*Raw data*.
BEGIN

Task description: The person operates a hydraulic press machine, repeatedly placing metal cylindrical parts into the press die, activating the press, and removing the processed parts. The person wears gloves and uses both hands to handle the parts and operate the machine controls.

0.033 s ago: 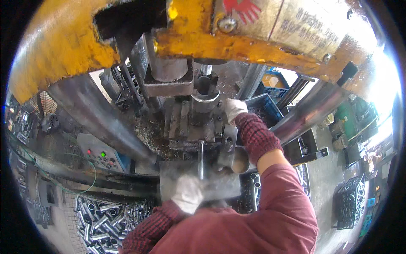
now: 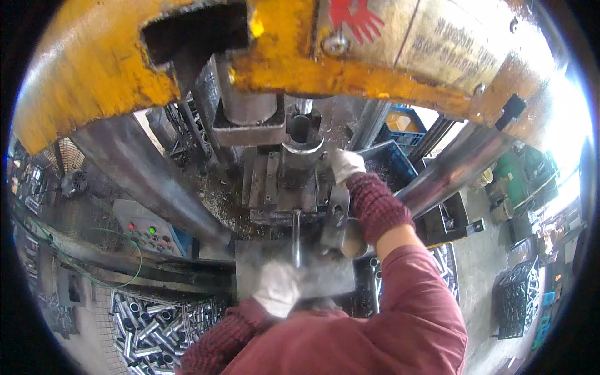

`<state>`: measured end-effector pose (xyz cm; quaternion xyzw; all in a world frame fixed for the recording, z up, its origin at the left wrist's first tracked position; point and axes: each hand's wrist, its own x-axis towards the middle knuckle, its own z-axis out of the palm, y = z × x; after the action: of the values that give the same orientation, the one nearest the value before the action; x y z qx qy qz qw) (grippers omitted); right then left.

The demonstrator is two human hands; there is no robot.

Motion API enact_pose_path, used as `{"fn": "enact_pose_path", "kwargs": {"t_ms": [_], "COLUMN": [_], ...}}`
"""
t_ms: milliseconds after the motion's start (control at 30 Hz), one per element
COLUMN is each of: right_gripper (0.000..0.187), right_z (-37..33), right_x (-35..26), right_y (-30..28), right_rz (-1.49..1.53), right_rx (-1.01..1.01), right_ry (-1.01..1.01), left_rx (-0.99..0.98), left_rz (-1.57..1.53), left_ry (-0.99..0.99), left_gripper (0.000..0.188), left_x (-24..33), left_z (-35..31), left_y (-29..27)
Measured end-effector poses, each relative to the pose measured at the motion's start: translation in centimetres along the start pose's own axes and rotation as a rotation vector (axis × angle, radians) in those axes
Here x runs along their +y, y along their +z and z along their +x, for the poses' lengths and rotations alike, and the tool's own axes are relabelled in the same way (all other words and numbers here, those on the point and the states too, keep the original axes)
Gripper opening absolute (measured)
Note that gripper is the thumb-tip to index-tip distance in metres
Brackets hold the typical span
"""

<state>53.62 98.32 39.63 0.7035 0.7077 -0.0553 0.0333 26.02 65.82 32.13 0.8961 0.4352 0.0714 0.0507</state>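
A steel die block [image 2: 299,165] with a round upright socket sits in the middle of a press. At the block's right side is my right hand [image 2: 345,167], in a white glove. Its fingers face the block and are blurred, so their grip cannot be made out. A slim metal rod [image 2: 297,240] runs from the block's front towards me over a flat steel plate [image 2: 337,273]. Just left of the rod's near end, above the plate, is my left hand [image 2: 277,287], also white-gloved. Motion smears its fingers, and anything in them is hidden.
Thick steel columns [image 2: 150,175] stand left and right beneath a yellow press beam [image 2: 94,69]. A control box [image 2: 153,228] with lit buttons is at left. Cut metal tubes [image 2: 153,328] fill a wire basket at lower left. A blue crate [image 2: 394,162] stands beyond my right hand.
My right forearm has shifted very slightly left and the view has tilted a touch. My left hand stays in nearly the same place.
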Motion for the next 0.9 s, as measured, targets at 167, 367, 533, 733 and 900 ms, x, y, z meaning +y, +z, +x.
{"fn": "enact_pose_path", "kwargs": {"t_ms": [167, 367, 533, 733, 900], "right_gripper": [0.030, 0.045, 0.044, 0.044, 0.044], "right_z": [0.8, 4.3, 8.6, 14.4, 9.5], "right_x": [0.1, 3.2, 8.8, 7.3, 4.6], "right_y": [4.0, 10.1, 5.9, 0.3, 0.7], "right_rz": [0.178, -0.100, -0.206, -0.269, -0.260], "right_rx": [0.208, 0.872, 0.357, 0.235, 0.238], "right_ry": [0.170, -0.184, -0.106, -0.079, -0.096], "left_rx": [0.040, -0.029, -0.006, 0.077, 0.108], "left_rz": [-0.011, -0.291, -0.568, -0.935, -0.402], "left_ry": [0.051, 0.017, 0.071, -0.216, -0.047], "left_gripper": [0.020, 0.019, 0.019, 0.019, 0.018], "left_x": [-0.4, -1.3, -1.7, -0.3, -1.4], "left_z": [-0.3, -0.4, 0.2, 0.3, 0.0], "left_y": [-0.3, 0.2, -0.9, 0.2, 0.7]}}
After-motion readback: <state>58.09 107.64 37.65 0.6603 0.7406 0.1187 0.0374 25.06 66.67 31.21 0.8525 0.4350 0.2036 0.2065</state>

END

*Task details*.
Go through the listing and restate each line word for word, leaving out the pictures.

*Response to the exercise*.
Task description: The person operates a hydraulic press machine, repeatedly placing metal cylindrical parts into the press die, activating the press, and removing the processed parts. The person wears gloves and uses both hands to handle the parts and operate the machine controls.

0.033 s ago: 
now: 

`<state>`: measured end-effector pose (xyz cm; quaternion xyzw; all in a world frame fixed for the recording, z up, its origin at the left wrist's first tracked position; point and axes: each hand's wrist, its own x-axis towards the middle knuckle, its own z-axis out of the palm, y = z × x; after the action: of the values that give the same orientation, the one nearest the value before the action; x y z qx qy qz qw) (grippers omitted); right then left.

The demonstrator is two human hands; there is no robot.

Motion API enact_pose_path, used as `{"fn": "enact_pose_path", "kwargs": {"t_ms": [_], "COLUMN": [_], ...}}`
"""
t_ms: milliseconds after the motion's start (control at 30 Hz), one per element
COLUMN is each of: right_gripper (0.000..0.187), right_z (-37..33), right_x (-35..26), right_y (-30..28), right_rz (-1.49..1.53), right_rx (-1.01..1.01), right_ry (-1.01..1.01), left_rx (-0.99..0.98), left_rz (-1.57..1.53), left_ry (-0.99..0.99), left_gripper (0.000..0.188), left_x (-24..33), left_z (-35..31), left_y (-29..27)
Measured end-effector poses, each relative to the pose measured at the motion's start: translation in centimetres along the start pose's own axes and rotation as a rotation vector (axis × angle, radians) in those axes
Here x runs along their +y, y along their +z and z along their +x, for the poses' lengths and rotations alike, and the tool's own axes are relabelled in the same way (all other words and numbers here, those on the point and the states too, keep the original axes)
Gripper opening absolute (measured)
Note that gripper is the thumb-tip to index-tip distance in metres
Brackets hold the typical span
"""

<state>53.62 98.32 39.63 0.7035 0.7077 -0.0553 0.0333 26.02 65.82 32.13 0.8961 0.4352 0.0714 0.0507</state>
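A steel die block [image 2: 299,165] with a round upright socket sits in the middle of a press. At the block's right side is my right hand [image 2: 345,167], in a white glove. Its fingers face the block and are blurred, so their grip cannot be made out. A slim metal rod [image 2: 297,240] runs from the block's front towards me over a flat steel plate [image 2: 337,273]. Just left of the rod's near end, above the plate, is my left hand [image 2: 277,287], also white-gloved. Motion smears its fingers, and anything in them is hidden.
Thick steel columns [image 2: 150,175] stand left and right beneath a yellow press beam [image 2: 94,69]. A control box [image 2: 153,228] with lit buttons is at left. Cut metal tubes [image 2: 153,328] fill a wire basket at lower left. A blue crate [image 2: 394,162] stands beyond my right hand.
My right forearm has shifted very slightly left and the view has tilted a touch. My left hand stays in nearly the same place.
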Motion for the next 0.9 s, as measured, targets at 167, 367, 533, 733 and 900 ms, x, y, z meaning +y, +z, +x.
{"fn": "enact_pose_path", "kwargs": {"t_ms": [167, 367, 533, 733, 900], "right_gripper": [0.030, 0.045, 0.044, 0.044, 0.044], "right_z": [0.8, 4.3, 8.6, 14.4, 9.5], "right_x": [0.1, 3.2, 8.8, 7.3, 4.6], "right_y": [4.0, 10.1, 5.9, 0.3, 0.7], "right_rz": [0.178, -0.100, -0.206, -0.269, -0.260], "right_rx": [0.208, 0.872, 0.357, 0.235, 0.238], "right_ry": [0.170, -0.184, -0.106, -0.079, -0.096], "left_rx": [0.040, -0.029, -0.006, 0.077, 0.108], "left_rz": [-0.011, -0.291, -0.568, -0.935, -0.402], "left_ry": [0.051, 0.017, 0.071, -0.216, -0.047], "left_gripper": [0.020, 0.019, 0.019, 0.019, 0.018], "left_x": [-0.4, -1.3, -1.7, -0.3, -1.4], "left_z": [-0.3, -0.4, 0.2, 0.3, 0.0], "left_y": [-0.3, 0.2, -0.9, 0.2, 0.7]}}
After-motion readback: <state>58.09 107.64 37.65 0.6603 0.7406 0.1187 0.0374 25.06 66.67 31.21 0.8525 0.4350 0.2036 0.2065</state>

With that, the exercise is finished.